Problem details: Skip the pictures and repeat each line of the data exactly.

Input data:
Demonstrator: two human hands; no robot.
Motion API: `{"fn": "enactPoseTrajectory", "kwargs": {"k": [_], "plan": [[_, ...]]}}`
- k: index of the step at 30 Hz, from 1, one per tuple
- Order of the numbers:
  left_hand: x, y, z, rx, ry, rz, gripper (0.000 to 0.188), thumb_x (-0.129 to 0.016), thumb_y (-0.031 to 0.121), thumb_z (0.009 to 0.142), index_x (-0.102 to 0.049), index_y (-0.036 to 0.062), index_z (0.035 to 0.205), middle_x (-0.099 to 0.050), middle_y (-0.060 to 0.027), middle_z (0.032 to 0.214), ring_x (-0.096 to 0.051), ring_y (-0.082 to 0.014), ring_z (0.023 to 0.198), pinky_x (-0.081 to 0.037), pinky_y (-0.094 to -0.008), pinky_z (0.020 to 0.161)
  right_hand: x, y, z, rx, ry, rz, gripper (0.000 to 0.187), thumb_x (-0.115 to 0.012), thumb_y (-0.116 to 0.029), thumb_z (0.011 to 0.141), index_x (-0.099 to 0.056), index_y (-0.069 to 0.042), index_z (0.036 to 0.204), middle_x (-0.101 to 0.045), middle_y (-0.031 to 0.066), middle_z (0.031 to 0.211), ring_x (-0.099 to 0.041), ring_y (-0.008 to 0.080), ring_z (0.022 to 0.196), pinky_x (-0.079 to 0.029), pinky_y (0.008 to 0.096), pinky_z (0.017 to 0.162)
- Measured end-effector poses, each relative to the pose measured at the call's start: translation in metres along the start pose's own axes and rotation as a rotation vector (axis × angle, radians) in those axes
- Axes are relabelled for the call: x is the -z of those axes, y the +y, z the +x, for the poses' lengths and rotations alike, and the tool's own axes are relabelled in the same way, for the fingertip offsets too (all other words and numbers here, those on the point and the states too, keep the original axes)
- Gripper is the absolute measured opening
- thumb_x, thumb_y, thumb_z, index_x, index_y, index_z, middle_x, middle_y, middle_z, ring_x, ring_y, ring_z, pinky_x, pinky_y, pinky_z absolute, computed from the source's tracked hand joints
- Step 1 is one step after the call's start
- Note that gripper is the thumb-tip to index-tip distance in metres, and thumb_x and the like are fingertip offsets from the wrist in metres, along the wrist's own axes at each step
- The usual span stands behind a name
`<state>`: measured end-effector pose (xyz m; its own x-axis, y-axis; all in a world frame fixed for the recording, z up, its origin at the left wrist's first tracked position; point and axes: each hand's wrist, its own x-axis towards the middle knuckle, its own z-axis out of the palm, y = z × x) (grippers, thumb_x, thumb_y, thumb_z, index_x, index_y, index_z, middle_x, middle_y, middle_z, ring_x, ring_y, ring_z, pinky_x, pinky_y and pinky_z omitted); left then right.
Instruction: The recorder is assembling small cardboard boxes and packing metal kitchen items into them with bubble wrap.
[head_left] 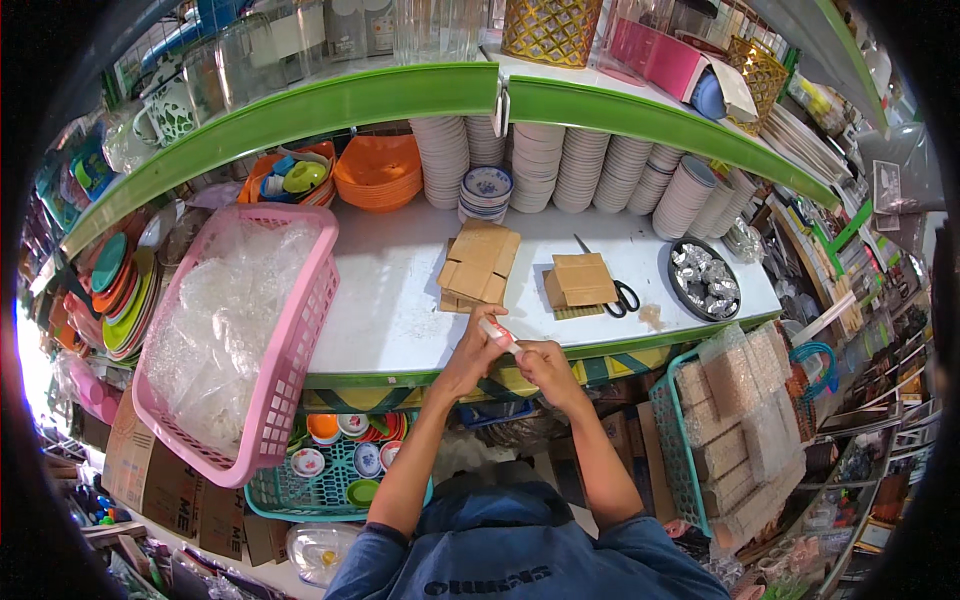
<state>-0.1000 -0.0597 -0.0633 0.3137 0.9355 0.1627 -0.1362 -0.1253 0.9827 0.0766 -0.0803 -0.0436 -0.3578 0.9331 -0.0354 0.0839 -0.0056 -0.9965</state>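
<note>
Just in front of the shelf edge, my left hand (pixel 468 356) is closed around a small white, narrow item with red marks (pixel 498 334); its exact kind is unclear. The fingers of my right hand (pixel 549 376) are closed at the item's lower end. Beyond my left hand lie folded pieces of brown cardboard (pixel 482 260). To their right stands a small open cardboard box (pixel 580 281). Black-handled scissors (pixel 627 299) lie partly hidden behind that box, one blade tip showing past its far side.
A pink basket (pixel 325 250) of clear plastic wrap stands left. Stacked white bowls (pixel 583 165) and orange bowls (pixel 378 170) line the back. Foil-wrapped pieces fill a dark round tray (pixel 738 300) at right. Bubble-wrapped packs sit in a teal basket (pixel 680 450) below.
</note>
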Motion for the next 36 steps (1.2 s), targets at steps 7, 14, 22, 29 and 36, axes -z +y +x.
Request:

Answer area:
Demonstrator: two human hands; no robot.
Motion API: `{"fn": "enactPoseTrajectory", "kwargs": {"k": [_], "plan": [[_, ...]]}}`
- k: index of the step at 30 Hz, from 1, one per tuple
- Order of the numbers:
  left_hand: x, y, z, rx, ry, rz, gripper (0.000 to 0.188), thumb_x (-0.129 to 0.016), thumb_y (-0.031 to 0.121), thumb_z (0.009 to 0.142), index_x (-0.102 to 0.049), index_y (-0.036 to 0.062), index_z (0.035 to 0.205), middle_x (-0.099 to 0.050), middle_y (-0.060 to 0.027), middle_z (0.032 to 0.214), ring_x (-0.096 to 0.051), ring_y (-0.082 to 0.014), ring_z (0.023 to 0.198), pinky_x (-0.081 to 0.037), pinky_y (-0.094 to -0.008), pinky_z (0.020 to 0.161)
  right_hand: x, y, z, rx, ry, rz, gripper (0.000 to 0.187), thumb_x (-0.115 to 0.012), thumb_y (-0.116 to 0.029), thumb_z (0.011 to 0.141), index_x (-0.099 to 0.056), index_y (-0.069 to 0.042), index_z (0.036 to 0.204), middle_x (-0.101 to 0.045), middle_y (-0.031 to 0.066), middle_z (0.031 to 0.211), ring_x (-0.099 to 0.041), ring_y (-0.008 to 0.080), ring_z (0.022 to 0.196), pinky_x (-0.079 to 0.029), pinky_y (0.008 to 0.096), pinky_z (0.017 to 0.162)
- Measured end-effector poses, each relative to the pose measured at the call's start: translation in metres along the start pose's own axes and rotation as a rotation vector (axis × angle, radians) in those axes
- Axes are relabelled for the call: x is the -z of those axes, y the +y, z the +x, for the poses' lengths and rotations alike, and the tool's own axes are relabelled in the same way, for the fingertip offsets too (all other words and numbers here, those on the point and the states too, keep the original axes)
- Gripper is the absolute measured opening
- thumb_x, thumb_y, thumb_z, index_x, index_y, index_z, middle_x, middle_y, middle_z, ring_x, ring_y, ring_z, pinky_x, pinky_y, pinky_z absolute, computed from the source's tracked hand joints
- Step 1 is one step after the call's start
- Note that gripper is the thumb-tip to index-tip distance in metres, and thumb_x and the like are fingertip offsets from the wrist in metres, along the wrist's own axes at each step
- The usual span stands behind a name
`<state>`: measured end-effector pose (xyz m; its own x-axis, y-axis; all in a world frame fixed for the recording, z up, its origin at the left wrist's first tracked position; point and axes: each hand's wrist, its own x-axis towards the middle knuckle, its own z-axis out of the palm, y = z × x) (grippers, thumb_x, thumb_y, thumb_z, index_x, index_y, index_z, middle_x, middle_y, middle_z, ring_x, ring_y, ring_z, pinky_x, pinky_y and pinky_z omitted); left then right.
Instruction: The recorder is assembling small cardboard boxes and packing metal kitchen items into them with bubble wrap.
[head_left] 
<state>-0.1000 -0.0597 -0.0633 0.3137 0.9355 0.1627 -0.1362 -0.1253 0.9827 0.0766 -0.0803 -0.0436 -0.3578 0.9331 -0.0354 0.0839 -0.0056 -0.9965</state>
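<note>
Just in front of the shelf edge, my left hand (pixel 468 356) is closed around a small white, narrow item with red marks (pixel 498 334); its exact kind is unclear. The fingers of my right hand (pixel 549 376) are closed at the item's lower end. Beyond my left hand lie folded pieces of brown cardboard (pixel 482 260). To their right stands a small open cardboard box (pixel 580 281). Black-handled scissors (pixel 627 299) lie partly hidden behind that box, one blade tip showing past its far side.
A pink basket (pixel 325 250) of clear plastic wrap stands left. Stacked white bowls (pixel 583 165) and orange bowls (pixel 378 170) line the back. Foil-wrapped pieces fill a dark round tray (pixel 738 300) at right. Bubble-wrapped packs sit in a teal basket (pixel 680 450) below.
</note>
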Motion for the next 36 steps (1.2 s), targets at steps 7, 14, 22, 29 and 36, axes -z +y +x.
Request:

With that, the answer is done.